(Provided data Opens)
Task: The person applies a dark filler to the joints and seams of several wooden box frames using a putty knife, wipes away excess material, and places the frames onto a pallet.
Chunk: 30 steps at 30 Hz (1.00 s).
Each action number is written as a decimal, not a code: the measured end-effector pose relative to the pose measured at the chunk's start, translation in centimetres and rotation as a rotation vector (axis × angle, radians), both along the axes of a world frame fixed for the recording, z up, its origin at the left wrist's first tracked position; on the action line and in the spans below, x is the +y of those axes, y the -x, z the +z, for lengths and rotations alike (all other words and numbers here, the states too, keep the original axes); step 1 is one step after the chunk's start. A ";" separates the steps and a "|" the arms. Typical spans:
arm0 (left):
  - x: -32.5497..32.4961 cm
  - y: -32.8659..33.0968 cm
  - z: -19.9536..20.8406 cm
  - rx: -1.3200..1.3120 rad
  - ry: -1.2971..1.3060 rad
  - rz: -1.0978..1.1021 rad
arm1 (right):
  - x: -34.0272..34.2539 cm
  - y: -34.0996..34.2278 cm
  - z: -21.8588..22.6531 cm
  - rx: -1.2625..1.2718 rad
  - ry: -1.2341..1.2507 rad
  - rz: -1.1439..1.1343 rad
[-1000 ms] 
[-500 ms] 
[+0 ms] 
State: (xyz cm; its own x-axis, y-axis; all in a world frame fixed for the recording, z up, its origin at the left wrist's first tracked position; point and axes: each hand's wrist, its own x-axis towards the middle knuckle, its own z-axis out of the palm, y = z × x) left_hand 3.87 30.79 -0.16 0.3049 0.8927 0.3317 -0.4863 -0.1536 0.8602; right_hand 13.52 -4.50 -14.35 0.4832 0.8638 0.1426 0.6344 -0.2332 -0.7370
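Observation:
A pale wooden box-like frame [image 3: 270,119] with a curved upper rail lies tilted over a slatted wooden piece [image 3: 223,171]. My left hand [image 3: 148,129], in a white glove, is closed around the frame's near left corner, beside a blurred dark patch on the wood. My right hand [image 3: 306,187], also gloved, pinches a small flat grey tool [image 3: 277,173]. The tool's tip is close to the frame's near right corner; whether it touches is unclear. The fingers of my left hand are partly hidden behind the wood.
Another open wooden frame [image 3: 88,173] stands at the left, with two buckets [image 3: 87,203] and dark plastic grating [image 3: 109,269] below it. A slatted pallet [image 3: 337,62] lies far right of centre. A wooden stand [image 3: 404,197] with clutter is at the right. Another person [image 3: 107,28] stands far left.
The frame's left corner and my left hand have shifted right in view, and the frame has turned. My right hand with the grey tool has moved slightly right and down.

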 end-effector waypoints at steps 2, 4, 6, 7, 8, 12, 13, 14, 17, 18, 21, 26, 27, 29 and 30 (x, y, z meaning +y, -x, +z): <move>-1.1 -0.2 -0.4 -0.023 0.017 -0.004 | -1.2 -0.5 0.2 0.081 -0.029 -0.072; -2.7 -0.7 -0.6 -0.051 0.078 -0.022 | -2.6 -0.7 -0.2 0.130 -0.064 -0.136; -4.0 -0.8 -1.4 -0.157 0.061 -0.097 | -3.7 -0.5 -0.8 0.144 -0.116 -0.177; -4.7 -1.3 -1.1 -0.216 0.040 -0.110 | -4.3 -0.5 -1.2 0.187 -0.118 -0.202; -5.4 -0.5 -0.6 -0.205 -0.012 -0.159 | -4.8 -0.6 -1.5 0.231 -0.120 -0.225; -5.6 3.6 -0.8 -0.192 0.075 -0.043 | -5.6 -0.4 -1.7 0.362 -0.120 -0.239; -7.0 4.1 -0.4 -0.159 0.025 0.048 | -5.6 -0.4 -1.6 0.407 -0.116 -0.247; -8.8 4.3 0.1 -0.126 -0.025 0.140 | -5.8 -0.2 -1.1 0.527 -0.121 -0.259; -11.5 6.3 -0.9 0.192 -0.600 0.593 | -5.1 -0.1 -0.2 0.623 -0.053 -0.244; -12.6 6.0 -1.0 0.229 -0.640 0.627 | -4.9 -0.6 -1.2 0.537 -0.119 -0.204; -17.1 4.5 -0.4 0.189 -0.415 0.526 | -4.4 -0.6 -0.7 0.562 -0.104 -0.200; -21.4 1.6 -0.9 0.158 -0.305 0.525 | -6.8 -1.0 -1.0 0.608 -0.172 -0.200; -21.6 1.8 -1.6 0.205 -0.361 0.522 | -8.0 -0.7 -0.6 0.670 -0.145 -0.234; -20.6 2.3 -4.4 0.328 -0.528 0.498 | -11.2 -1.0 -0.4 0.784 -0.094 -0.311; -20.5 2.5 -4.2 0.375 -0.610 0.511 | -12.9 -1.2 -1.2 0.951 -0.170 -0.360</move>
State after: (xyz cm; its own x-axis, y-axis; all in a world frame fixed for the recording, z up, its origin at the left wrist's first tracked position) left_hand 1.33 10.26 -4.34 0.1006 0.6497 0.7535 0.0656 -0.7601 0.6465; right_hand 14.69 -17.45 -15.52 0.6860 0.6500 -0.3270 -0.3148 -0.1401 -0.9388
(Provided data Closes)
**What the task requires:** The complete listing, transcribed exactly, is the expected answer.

**Task solution:**
Task: The person applies a dark filler to the joints and seams of several wooden box frames using a putty knife, wipes away excess material, and places the frames onto a pallet.
Chunk: 30 steps at 30 Hz (1.00 s).
Each action number is written as a decimal, not a code: the measured end-effector pose relative to the pose measured at the chunk's start, translation in centimetres and rotation as a rotation vector (axis × angle, radians), both along the axes of a world frame fixed for the recording, z up, its origin at the left wrist's first tracked position; on the action line and in the spans below, x is the +y of those axes, y the -x, z the +z, for lengths and rotations alike (all other words and numbers here, the states too, keep the original axes); step 1 is one step after the chunk's start. A ";" separates the steps and a "|" the arms. Typical spans:
arm0 (left):
  - x: -32.5497..32.4961 cm
  - y: -32.8659..33.0968 cm
  - z: -19.9536..20.8406 cm
  - rx: -1.3200..1.3120 rad
  - ry: -1.2971..1.3060 rad
  - rz: -1.0978..1.1021 rad
arm1 (right):
  - x: -34.0272..34.2539 cm
  - y: -34.0996..34.2278 cm
  - z: -21.8588..22.6531 cm
  - rx: -1.2625..1.2718 rad
  - ry: -1.2341..1.2507 rad
  - rz: -1.1439..1.1343 rad
[-1000 ms] 
[-500 ms] 
[+0 ms] 
State: (xyz cm; its own x-axis, y-axis; all in a world frame fixed for the recording, z up, its origin at the left wrist's first tracked position; point and axes: each hand's wrist, its own x-axis towards the middle knuckle, its own z-axis out of the palm, y = z × x) left_hand 3.87 30.79 -0.16 0.3049 0.8927 0.3317 -0.4863 -0.1536 0.8602; right_hand 13.52 -4.50 -14.35 0.4832 0.8638 0.1426 0.6344 -0.2332 -0.7370
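Observation:
A pale wooden box-like frame [image 3: 270,119] with a curved upper rail lies tilted over a slatted wooden piece [image 3: 223,171]. My left hand [image 3: 148,129], in a white glove, is closed around the frame's near left corner, beside a blurred dark patch on the wood. My right hand [image 3: 306,187], also gloved, pinches a small flat grey tool [image 3: 277,173]. The tool's tip is close to the frame's near right corner; whether it touches is unclear. The fingers of my left hand are partly hidden behind the wood.
Another open wooden frame [image 3: 88,173] stands at the left, with two buckets [image 3: 87,203] and dark plastic grating [image 3: 109,269] below it. A slatted pallet [image 3: 337,62] lies far right of centre. A wooden stand [image 3: 404,197] with clutter is at the right. Another person [image 3: 107,28] stands far left.
The frame's left corner and my left hand have shifted right in view, and the frame has turned. My right hand with the grey tool has moved slightly right and down.
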
 end-effector waypoints at steps 2, 4, 6, 7, 8, 12, 13, 14, 17, 18, 21, 26, 27, 29 and 30 (x, y, z meaning +y, -x, +z): <move>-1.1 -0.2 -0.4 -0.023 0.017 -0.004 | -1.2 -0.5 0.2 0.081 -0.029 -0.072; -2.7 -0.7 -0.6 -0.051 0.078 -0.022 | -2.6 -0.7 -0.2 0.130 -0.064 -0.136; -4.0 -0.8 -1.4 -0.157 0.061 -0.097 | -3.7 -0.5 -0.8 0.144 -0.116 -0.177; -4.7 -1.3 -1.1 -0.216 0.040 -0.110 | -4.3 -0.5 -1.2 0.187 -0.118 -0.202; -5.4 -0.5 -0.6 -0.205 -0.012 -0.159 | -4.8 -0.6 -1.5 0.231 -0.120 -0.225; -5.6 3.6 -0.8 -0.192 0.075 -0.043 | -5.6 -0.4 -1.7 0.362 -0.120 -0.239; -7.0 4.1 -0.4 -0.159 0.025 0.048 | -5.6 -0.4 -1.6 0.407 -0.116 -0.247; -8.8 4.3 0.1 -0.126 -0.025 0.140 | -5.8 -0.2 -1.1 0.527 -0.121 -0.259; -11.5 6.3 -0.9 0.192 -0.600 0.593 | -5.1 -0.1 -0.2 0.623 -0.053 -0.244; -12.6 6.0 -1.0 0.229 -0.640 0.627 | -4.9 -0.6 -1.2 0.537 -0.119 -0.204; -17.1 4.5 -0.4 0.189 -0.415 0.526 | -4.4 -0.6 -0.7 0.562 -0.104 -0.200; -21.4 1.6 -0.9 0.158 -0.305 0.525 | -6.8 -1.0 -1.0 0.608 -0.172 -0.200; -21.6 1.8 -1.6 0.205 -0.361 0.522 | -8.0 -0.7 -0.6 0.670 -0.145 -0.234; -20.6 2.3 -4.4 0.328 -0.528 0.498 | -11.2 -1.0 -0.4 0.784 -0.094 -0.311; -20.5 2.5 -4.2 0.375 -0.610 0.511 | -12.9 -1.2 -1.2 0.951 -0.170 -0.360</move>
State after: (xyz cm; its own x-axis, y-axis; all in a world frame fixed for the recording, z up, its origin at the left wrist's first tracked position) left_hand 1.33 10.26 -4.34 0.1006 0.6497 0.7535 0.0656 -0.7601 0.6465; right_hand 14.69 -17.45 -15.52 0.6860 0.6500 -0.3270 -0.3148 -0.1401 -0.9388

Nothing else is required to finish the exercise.